Mairtín O'Connor, Cathal Hayden and Micheál Ó Domhnaill and Lúnasa, Beo Celtic Music Festival, NCH
This may have been only their third gig together, but Mairtín O'Connor, Cathal Hayden and Micheál Ó Domhnaill play like siblings with a shared inheritance, if not a shared tour bus. Mairtín's box could have been a cattle prod to the proceedings, but instead was a buoy that kept the music and the spirits high throughout the night.
Hayden's strength is in his ability to stretch and bend notes as if he were navigating a path down the Mississippi. His lonesome tones would probably be as much at home in Lafayette or Baton Rouge as they are in Omagh or Enniskillen.
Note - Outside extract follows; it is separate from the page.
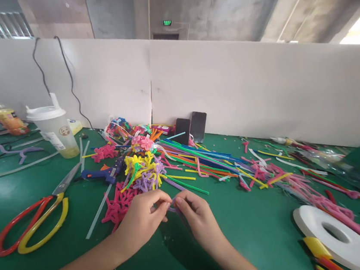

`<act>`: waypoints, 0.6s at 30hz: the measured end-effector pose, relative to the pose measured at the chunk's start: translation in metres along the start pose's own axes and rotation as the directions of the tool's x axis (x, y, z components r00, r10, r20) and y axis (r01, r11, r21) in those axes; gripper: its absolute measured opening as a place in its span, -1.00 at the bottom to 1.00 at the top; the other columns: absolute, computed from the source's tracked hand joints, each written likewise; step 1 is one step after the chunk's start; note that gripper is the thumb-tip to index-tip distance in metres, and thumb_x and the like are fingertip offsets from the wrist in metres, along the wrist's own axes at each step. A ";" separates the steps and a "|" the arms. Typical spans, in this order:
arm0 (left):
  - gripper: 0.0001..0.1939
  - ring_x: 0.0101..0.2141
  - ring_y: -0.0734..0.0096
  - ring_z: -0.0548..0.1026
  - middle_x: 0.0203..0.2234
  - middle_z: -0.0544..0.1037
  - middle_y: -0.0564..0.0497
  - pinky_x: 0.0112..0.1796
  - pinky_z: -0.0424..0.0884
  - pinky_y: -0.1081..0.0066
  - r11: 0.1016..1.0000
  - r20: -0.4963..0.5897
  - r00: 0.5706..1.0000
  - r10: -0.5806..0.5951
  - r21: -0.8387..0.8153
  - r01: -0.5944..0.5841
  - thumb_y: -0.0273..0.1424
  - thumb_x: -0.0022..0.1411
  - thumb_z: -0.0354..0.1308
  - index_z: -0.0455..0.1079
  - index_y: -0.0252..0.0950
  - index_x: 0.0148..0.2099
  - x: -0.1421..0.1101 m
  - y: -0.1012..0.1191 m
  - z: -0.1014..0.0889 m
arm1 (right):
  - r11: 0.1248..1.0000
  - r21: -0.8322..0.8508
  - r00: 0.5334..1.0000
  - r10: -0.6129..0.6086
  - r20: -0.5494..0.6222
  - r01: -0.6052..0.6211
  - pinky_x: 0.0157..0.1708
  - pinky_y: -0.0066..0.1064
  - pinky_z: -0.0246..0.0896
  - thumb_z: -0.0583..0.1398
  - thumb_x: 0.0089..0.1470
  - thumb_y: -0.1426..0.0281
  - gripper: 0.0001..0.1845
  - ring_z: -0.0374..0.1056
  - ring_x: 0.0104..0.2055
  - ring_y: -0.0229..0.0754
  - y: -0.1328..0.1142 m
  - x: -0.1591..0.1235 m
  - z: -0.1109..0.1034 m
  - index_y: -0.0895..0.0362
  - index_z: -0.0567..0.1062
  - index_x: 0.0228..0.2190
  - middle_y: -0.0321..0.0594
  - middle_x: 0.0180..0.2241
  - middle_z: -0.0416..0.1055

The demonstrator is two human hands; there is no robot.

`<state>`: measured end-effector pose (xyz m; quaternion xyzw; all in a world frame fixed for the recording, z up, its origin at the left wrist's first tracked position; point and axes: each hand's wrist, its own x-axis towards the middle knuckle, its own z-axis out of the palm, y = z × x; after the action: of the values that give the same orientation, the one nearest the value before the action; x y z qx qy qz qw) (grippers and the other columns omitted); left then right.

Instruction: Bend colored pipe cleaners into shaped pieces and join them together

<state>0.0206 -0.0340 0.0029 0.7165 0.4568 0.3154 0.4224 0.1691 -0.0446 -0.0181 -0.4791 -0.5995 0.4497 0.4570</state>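
Left hand [151, 212] and right hand [193, 211] are pinching purple pipe cleaner [174, 205] between fingertips, grips nearly meeting. Piece is lying between both, neither clearly nearer; long axis unclear, fingers covering it.

My left hand [150, 214] and right hand [197, 217] pinch a small purple fuzzy stem [174, 206] between them, over the green table [252, 226]. Beyond my fingers lies a heap of yellow and purple bent stems [145, 171]; the red-and-yellow-handled scissors [42, 215] lie to my left, the white roll [338, 238] to my right.
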 end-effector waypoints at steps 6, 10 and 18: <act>-0.79 -0.46 0.52 0.36 -0.47 0.38 0.05 -0.45 0.30 0.55 0.933 0.072 0.972 0.224 0.272 -0.235 -0.50 0.19 -0.14 0.32 -0.28 -0.36 0.002 -0.006 -0.001 | 0.997 -0.069 0.998 -0.033 -0.048 0.030 -0.59 -0.49 -0.11 0.00 0.06 0.30 -0.72 0.01 -0.57 -0.34 0.003 -0.003 0.004 0.16 0.30 -0.58 -0.36 -0.63 0.12; -0.79 -0.46 0.52 0.31 -0.49 0.35 0.05 -0.43 0.27 0.53 0.868 0.116 0.935 0.335 0.348 -0.354 -0.54 0.19 -0.14 0.31 -0.30 -0.36 0.004 -0.011 -0.001 | 0.996 -0.089 0.998 -0.024 -0.055 0.019 -0.59 -0.50 -0.09 0.01 0.05 0.30 -0.72 0.04 -0.57 -0.33 0.003 -0.001 0.004 0.17 0.32 -0.59 -0.35 -0.63 0.15; -0.80 -0.35 0.46 0.38 -0.40 0.42 0.00 -0.29 0.30 0.47 0.737 -0.055 0.865 0.499 0.553 -0.390 -0.52 0.20 -0.11 0.34 -0.30 -0.25 0.020 -0.019 -0.025 | 0.851 -0.519 0.977 -0.172 -0.127 0.082 -0.43 -0.45 0.07 -0.09 0.11 0.31 -0.69 0.22 -0.43 -0.23 0.014 0.010 -0.016 0.16 0.38 -0.44 -0.23 -0.49 0.33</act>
<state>0.0003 -0.0039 -0.0016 0.8567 0.3796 0.3411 0.0747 0.1860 -0.0313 -0.0275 -0.5785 -0.6866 0.2014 0.3916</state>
Marrying his fiddle with O'Connor's skittish accordion, Hayden hurtled through hornpipes, jigs and reels with the dexterity of the native speaker, fluent not just in the language, but in a rake of dialects as well.
Ó Domhnaill's guitar was the ideal hammock for the trio. Treating us to a sublime reading of Lord Franklin, as well as a heady version of Mo Ghiolla Meár, we were reminded of why the Bothy Band and others sought out his favours so fervently. O'Connor's whistle stop tour of his own material, from the virtuoso The Road West to a set of reels that included The Galway Rambler and Come West Along The Road, left his audience in a perfect state of agitation: gasping for more and seeking out his back catalogue with fervent devotion. A spirit-soaring session.
Liz and Yvonne Kane gallantly held forth during the interval, battling against the unwelcoming surrounds of the John Field Room, and the apathy of the audience.
Seasoned performers, Lúnasa sidle on stage as cosily as they would a cornerhouse or a parlour, Crawford's affability and wry sense of humour a natural calling card for the band. Their insistence on showcasing the spectacularly new as well as the dog-eared tunes, sets Lúnasa apart.
Diarmuid Moynihan's Malbay Shuffle whispers of a tunesmith of considerable talent, while their Clare tunes including Aoibhneas Uí Cheallaigh and the flippant Not Safe With A Razor reveal the essential democratic spirit of their playing.
Cillian Vallely's piping gets better and better, Trevor Hutchinson's bass finds new spaces to inhabit as he gets deeper beneath the skin of the music, and Crawford's whistles, flutes and bodhrán whup it all up with a passion that wouldn't be lost in a mart or a house of worship. Merry men indeed. We could hardly wipe the smile off our faces as we headed home.